Water rushing along the coast dove into Blanes Canyon at speeds of at least 2.5 kilometers per hour, she says (see video). Under those conditions, Sebastian, or his Mediterranean cousins the red shrimp (Aristeus antennatus), would have suffocated or feasted. The team collected coarse sand--typical of shallower habitats—at the canyon's mid-water mouth, a definite burying hazard. But minute detritus plunged even deeper into the canyon, carrying nutrients such as organic carbon, food for a normally starving ecosystem. The researchers spotted this nutrient in a trap 1200 meters below the sea surface, they report online this month in PLoS ONE. According to their calculations, the storm-borne currents flushed roughly 5500 metric tons of organic carbon into the canyon. In comparison, flooding from the rain-choked Tordera River during the same storm dumped only 40 metric tons of organic carbon into the sea.

It's a classic case of robbing the rich—in this case, the normally nutrient-rich sea-grass beds--to feed the poor, Sanchez-Vidal notes.

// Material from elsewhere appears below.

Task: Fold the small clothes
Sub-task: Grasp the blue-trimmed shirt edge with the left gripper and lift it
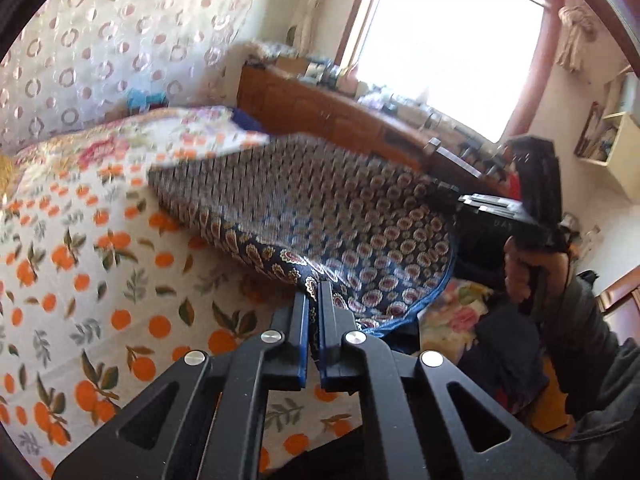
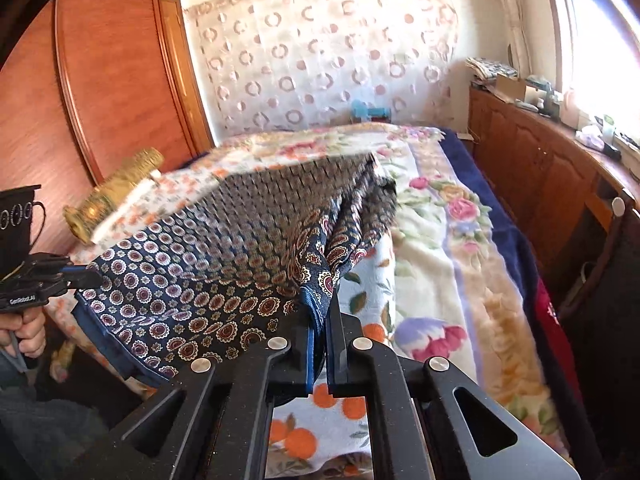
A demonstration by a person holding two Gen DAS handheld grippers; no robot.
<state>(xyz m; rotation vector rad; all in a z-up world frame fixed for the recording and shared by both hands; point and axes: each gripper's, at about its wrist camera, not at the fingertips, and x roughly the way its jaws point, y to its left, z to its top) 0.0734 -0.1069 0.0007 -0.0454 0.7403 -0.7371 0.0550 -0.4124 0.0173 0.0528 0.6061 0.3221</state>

When a storm hits, these "negative impacts in the shallow water can be positive in the deep sea." Next, she and her colleagues will explore how commonly-fished animals, such as the hand-sized red shrimp, fare following such once-in-a-lifetime jolts of energy.

"It's a really cool paper," says Steve Elgar, an oceanographer at the Woods Hole Oceanographic Institution in Massachusetts. Scientists have tracked currents and even silt into submarine canyons after big storms, but few have followed the carbon, arguably a much more important commodity. Sanchez-Vidal's team put all the pieces together, he says.